Ook al zijn er (hele kleine!) verschillende gevonden in frequentie en waarschijnlijkheid van agressie tussen bepaalde vachtkleuren, over het algemeen kan gesteld worden dat de katten in de studie weinig agressief gedrag vertonen in verschillende situaties, welke vachtkleur ze ook hadden. De verschillen in agressie die gevonden zijn, zijn mogelijk niet veroorzaakt door de verschillen in vachtkleur, maar door de manier waarop de studie is opgezet of door andere factoren die niet meegenomen waren in deze studie. Tot nog toe zijn er dan ook geen redenen om een kat op vachtkleur te selecteren. Laat de lapjes-, schildpad- en torbie- poezen (en niet te vergeten de zwart/zwart-witte katten) dan ook zeker niet links liggen wanneer je op zoek bent naar een kat!

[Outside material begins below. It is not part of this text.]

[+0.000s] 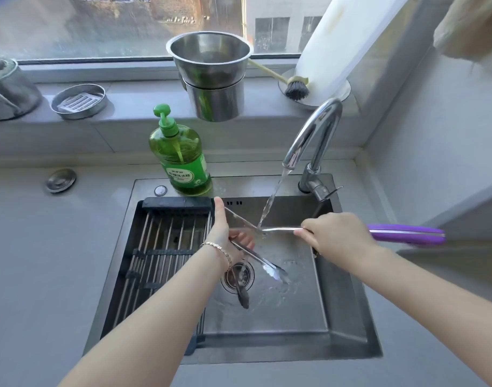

Marsha Reijgwart (MSc), gedragsbioloog en kattengedragstherapeut

Bronartikel

Elizabeth A. Stelow, Melissa J. Bain, Philip H. Kass (2015) The relationship between coat color and aggressive behaviors in the domestic cat. Journal of applied animal welfare science.

Referenties:

  1. Delgado, M. M., Munera, J. D., & Reevy, G. M. (2012). Human perceptions of coat color as an indicator of domestic cat personality. Anthrozoös 25: 427 – 440.
  2. Lepper, M. K., Kass, P. H., & Hart, L. A. (2002). Prediction of adoption versus euthanasia among dogs and cats in a California animal shelter. Journal of Applied Animal Welfare Science 5: 29 – 42.
  3. Kogan, L. R., Schoenfeld-Tacher, R., & Hellyer, P. W. (2013). Cats in animal shelters: Exploring the common perception that black cats take longer to adopt. Open Veterinary Science Journal 7: 18 – 22.
  4. Belyaev, D. K. (1979). Destabilizing selection as a factor in domestication. Journal of Heredity 70: 301 – 308.